Question

How do you factor the sum or difference of two cubes ${{x}^{3}}-27$?

Answer 1

Hint: For this problem we need to calculate the factors of the given equation which is a difference of two cubes. In algebra we have the formula for the difference of two cubes as ${{a}^{3}}-{{b}^{3}}=\left( a-b \right)\left( {{a}^{2}}+ab+{{b}^{2}} \right)$. So, we need to first convert each term in the given equation as cube value. For this we will use the factors of the number in the given equation and write it as the required form. Now we will compare the obtained value with ${{a}^{3}}-{{b}^{3}}$ and write the values of $a$, $b$. Now we will substitute those values in the algebraic formula and simplify it to get the required result.

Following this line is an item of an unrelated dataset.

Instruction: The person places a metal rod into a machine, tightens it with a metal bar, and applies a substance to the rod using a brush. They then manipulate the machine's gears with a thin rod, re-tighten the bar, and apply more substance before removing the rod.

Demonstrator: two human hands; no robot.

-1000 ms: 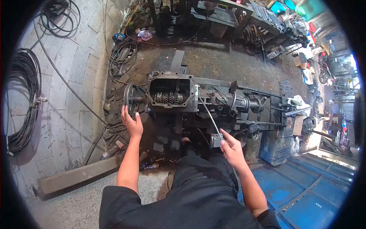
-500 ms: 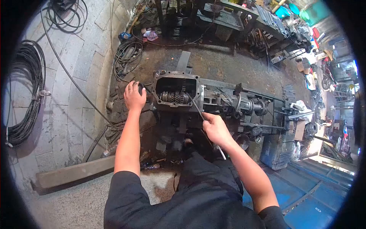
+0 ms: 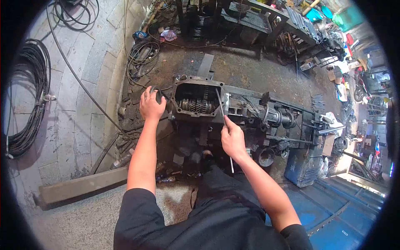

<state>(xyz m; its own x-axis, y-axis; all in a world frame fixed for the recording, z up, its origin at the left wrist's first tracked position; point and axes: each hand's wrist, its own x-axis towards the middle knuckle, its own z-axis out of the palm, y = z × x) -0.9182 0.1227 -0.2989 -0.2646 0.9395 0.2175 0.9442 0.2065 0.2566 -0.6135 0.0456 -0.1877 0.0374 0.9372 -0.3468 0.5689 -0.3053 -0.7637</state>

Complete step by step solution:
Given that, ${{x}^{3}}-27$.
In the above equation we can observe that the first term is ${{x}^{3}}$ which is in already in cubic form. The second term we have in the given equation is $27$. When we prime factored the value $27$, then we will get $27=3\times 3\times 3={{3}^{3}}$. From this value, the given equation is modified as
$\Rightarrow {{x}^{3}}-27={{x}^{3}}-{{3}^{3}}$
Comparing the above equation with ${{a}^{3}}-{{b}^{3}}$, then we will get
$a=x$, $b=3$.
Using the algebraic formula ${{a}^{3}}-{{b}^{3}}=\left( a-b \right)\left( {{a}^{2}}+ab+{{b}^{2}} \right)$ to simplify the given value, then we will get
$\begin{align}
  & \Rightarrow {{x}^{3}}-27=\left( x-3 \right)\left( {{x}^{2}}+\left( x \right)\left( 3 \right)+{{3}^{2}} \right) \\
 & \Rightarrow {{x}^{3}}-27=\left( x-3 \right)\left( {{x}^{2}}+3x+9 \right) \\
\end{align}$
Hence the factors of the given equation ${{x}^{3}}-27$ are $x-3$, ${{x}^{2}}+3x+9$.

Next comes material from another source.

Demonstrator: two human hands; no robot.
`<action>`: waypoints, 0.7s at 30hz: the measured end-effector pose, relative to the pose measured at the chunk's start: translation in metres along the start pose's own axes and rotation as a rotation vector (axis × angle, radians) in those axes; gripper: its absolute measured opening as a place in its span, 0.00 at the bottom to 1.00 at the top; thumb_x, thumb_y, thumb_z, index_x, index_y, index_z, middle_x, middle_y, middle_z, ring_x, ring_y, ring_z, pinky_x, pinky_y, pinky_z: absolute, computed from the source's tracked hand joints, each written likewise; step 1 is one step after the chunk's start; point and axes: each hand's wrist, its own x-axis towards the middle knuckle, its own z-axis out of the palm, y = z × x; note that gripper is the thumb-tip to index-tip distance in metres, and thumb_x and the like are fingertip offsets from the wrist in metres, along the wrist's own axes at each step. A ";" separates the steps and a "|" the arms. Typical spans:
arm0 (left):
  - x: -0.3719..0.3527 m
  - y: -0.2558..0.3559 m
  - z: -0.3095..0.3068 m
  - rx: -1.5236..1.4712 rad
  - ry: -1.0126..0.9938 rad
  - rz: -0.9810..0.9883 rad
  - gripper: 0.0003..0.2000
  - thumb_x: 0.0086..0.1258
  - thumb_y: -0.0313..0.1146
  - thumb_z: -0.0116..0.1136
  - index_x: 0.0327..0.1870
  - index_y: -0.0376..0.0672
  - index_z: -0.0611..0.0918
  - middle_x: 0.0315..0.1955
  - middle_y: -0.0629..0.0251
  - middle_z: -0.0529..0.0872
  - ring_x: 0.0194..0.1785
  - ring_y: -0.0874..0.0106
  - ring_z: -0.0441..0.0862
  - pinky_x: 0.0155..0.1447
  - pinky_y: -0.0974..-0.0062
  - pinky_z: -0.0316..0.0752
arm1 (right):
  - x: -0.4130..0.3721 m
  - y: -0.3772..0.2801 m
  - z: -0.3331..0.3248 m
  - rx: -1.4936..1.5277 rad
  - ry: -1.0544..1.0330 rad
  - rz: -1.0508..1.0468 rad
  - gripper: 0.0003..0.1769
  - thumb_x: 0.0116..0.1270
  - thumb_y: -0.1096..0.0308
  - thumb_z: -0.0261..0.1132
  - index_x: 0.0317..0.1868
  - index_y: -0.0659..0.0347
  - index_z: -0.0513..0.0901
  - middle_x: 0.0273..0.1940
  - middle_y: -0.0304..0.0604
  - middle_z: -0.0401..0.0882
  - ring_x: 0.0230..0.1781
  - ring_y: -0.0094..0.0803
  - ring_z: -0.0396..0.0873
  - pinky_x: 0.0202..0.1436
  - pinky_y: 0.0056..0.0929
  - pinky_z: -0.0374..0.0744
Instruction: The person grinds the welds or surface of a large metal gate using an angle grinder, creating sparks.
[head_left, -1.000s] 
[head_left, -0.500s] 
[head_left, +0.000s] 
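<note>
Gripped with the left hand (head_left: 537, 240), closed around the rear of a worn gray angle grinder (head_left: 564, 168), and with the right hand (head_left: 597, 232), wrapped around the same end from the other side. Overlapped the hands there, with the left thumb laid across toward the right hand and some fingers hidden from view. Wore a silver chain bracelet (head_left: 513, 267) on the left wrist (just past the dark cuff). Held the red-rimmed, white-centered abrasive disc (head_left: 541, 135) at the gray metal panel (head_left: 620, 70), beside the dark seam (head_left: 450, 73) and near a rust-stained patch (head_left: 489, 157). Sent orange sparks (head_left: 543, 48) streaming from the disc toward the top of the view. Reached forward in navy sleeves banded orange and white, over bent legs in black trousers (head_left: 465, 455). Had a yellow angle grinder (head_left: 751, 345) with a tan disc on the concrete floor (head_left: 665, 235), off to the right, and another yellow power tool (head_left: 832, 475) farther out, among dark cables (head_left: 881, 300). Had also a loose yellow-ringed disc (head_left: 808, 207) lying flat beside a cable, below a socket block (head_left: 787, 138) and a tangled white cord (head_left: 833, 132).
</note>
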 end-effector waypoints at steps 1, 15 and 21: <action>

Note: In the problem we have the difference of the two cubes which is mathematically represented by ${{a}^{3}}-{{b}^{3}}$. So, we have used the algebraic formula ${{a}^{3}}-{{b}^{3}}=\left( a-b \right)\left( {{a}^{2}}+ab+{{b}^{2}} \right)$. If they have given the sum of the two cubes i.e., ${{a}^{3}}+{{b}^{3}}$, then we will use the algebraic formula which is ${{a}^{3}}+{{b}^{3}}=\left( a+b \right)\left( {{a}^{2}}-ab+{{b}^{2}} \right)$.